■ **Instructions to follow**
All of the data below is to be copied exactly.

■ **Given material**

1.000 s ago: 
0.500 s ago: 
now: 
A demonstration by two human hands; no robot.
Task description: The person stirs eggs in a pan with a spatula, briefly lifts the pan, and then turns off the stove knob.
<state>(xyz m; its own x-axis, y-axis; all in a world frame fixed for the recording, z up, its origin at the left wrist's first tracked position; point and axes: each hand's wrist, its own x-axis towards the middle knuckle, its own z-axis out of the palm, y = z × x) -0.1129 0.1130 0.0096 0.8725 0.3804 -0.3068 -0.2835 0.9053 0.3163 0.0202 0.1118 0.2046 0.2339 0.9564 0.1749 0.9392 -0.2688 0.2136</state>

■ **Response to the task**
1.000 s ago: 
0.500 s ago: 
now: 
A demonstration by two human hands; no robot.
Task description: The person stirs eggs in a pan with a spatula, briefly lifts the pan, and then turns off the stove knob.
<state>(xyz m; its own x-axis, y-axis; all in a world frame fixed for the recording, z up, its origin at the left wrist's first tracked position; point and axes: each hand's wrist, its own x-axis towards the middle knuckle, its own z-axis out of the palm, y = z × x) -0.1129 0.1130 0.0096 0.8725 0.3804 -0.3068 -0.2835 0.9053 0.3163 0.0202 0.1118 0.2046 0.2339 0.9564 0.1749 0.9392 -0.2688 0.2136</state>

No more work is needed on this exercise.